5. The process according to claim 4, wherein the enzyme of step b) is an oleate hydratase of the classification EC 4.2.1.53 or oleate hydratase of Elizabethkingia meningoseptica with an amino acid sequence as specified in Seq. 01 (UniProt C7DLJ6) and/or with a DNA sequence in Seq. 02 (GenBank GQ144652.1).

6. The process according to any of claims 4 to 5, wherein in step c), the separation of the methyl esters of the fatty acids having a hydroxyl group in position C-10, from the methyl esters of the non-hydroxylated fatty acids takes place by chromatographic separation of the fatty acids having a hydroxyl group in position C-10 from a solution in organic solvent.

7. The process according to any of claims 4 to 6, wherein in step d), the polymerization reaction is carried out in the presence of catalytic quantities of a metal catalyst including Titanium (IV) butoxide or dibutyltin oxide or biocatalysts, such as for example Lipase B of Candida antarctica.

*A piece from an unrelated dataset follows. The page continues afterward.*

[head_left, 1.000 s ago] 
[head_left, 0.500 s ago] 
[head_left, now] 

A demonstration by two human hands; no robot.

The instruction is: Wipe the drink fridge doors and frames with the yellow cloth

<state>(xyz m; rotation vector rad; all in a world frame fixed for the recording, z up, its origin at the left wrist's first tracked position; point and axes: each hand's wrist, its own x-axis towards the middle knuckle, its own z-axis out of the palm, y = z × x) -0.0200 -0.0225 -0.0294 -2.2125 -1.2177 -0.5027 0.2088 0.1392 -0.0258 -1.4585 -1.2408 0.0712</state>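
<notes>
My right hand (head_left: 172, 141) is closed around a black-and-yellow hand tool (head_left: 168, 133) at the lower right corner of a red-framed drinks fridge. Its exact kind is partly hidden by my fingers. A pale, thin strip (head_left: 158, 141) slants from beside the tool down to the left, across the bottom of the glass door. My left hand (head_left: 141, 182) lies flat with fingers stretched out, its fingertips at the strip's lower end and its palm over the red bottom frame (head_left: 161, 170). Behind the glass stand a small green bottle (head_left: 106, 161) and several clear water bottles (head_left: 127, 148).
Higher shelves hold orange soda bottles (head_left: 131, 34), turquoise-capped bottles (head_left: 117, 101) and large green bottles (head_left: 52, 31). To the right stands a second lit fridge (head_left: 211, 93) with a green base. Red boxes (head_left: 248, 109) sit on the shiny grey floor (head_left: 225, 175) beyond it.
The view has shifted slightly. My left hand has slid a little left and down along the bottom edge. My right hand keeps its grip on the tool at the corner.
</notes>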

8. The process according to any of claims 4 to 7, wherein in step d), the polymerization reaction is carried out in the presence of catalytic quantities of Titanium (IV) butoxide or dibutyltin oxide and at a temperature ranging from 160°C to 200°C and for a period of time not exceeding 72 hours.

9. The process according to any of claims 4 to 8, wherein the triglycerides containing the unsaturated fatty acids with a double bond in cis D9 position are obtained starting from used vegetable oils (UCO).

10. A polyester that can be obtained from the process according to any of claims 4 to 9.

11. Use of the polyester according to any of claims 1 to 4 or according to claim 10, for solid and flexible packaging or for horticulture, agriculture or aquaculture or for the production of consumer goods or as a thickener or dispersant for applications in cosmetics.